# [Exercise requirements]
Quote every line of the data below as it stands, omitting pictures.

▬▬▬▬▬▬

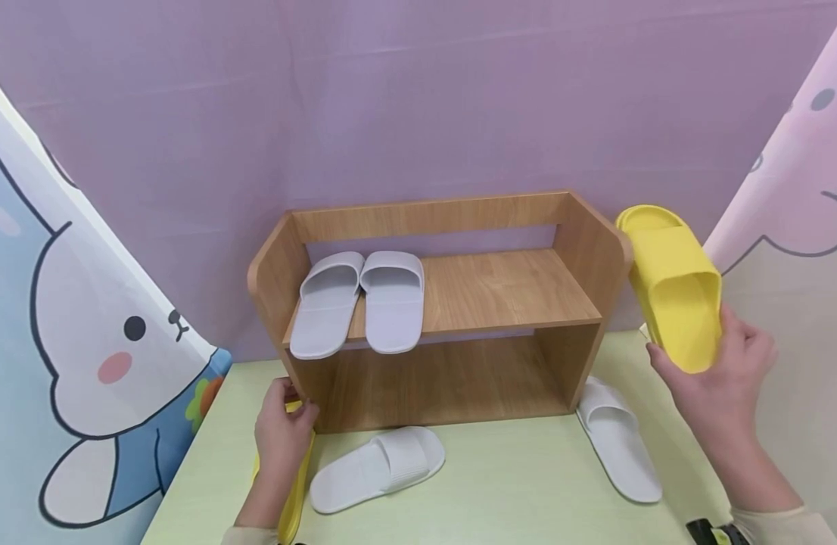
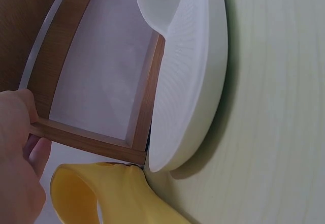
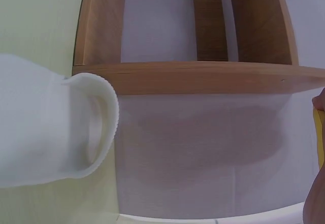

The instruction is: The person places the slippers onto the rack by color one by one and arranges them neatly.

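Note:
A small wooden shoe rack [image 1: 500, 291] with two levels stands at the middle of the table. My left hand [image 1: 285, 424] grips the front edge of its left side panel, fingers curled round the board in the left wrist view. Below that hand lies a yellow slipper [image 1: 296, 496], partly hidden by my forearm. To the right of the rack, my right hand [image 1: 725, 378] holds another yellow slipper [image 1: 684, 288] by its heel end, raised above the table with the toe pointing away. Two pale grey slippers [image 1: 393, 314] sit side by side on the upper shelf's left half.
A white slipper [image 1: 378, 469] lies slanted before the rack's left front. Another white slipper [image 1: 619, 439] rests by its right front corner. Behind hangs a purple cloth [image 1: 418, 98]; printed cloths flank the light green table [image 1: 500, 484].

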### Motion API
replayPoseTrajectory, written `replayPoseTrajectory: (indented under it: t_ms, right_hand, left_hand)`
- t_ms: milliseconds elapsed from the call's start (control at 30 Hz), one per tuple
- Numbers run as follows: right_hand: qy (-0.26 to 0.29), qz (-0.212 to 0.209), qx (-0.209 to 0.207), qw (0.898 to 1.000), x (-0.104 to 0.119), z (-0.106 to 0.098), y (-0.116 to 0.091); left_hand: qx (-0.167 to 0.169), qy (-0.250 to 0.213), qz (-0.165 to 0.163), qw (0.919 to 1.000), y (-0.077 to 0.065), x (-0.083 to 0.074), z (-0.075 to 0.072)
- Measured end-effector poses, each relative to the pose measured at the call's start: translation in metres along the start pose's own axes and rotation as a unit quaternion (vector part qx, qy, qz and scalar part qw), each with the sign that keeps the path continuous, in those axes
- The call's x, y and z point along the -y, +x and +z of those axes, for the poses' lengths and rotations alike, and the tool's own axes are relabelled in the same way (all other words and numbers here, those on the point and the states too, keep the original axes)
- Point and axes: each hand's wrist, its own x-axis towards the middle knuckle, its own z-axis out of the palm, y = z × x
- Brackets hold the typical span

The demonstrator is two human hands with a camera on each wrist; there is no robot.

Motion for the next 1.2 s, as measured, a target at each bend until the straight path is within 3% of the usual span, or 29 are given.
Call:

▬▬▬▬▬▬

# [Task solution]
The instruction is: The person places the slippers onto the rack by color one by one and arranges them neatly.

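Note:
A small wooden shoe rack [image 1: 500, 291] with two levels stands at the middle of the table. My left hand [image 1: 285, 424] grips the front edge of its left side panel, fingers curled round the board in the left wrist view. Below that hand lies a yellow slipper [image 1: 296, 496], partly hidden by my forearm. To the right of the rack, my right hand [image 1: 725, 378] holds another yellow slipper [image 1: 684, 288] by its heel end, raised above the table with the toe pointing away. Two pale grey slippers [image 1: 393, 314] sit side by side on the upper shelf's left half.
A white slipper [image 1: 378, 469] lies slanted before the rack's left front. Another white slipper [image 1: 619, 439] rests by its right front corner. Behind hangs a purple cloth [image 1: 418, 98]; printed cloths flank the light green table [image 1: 500, 484].
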
### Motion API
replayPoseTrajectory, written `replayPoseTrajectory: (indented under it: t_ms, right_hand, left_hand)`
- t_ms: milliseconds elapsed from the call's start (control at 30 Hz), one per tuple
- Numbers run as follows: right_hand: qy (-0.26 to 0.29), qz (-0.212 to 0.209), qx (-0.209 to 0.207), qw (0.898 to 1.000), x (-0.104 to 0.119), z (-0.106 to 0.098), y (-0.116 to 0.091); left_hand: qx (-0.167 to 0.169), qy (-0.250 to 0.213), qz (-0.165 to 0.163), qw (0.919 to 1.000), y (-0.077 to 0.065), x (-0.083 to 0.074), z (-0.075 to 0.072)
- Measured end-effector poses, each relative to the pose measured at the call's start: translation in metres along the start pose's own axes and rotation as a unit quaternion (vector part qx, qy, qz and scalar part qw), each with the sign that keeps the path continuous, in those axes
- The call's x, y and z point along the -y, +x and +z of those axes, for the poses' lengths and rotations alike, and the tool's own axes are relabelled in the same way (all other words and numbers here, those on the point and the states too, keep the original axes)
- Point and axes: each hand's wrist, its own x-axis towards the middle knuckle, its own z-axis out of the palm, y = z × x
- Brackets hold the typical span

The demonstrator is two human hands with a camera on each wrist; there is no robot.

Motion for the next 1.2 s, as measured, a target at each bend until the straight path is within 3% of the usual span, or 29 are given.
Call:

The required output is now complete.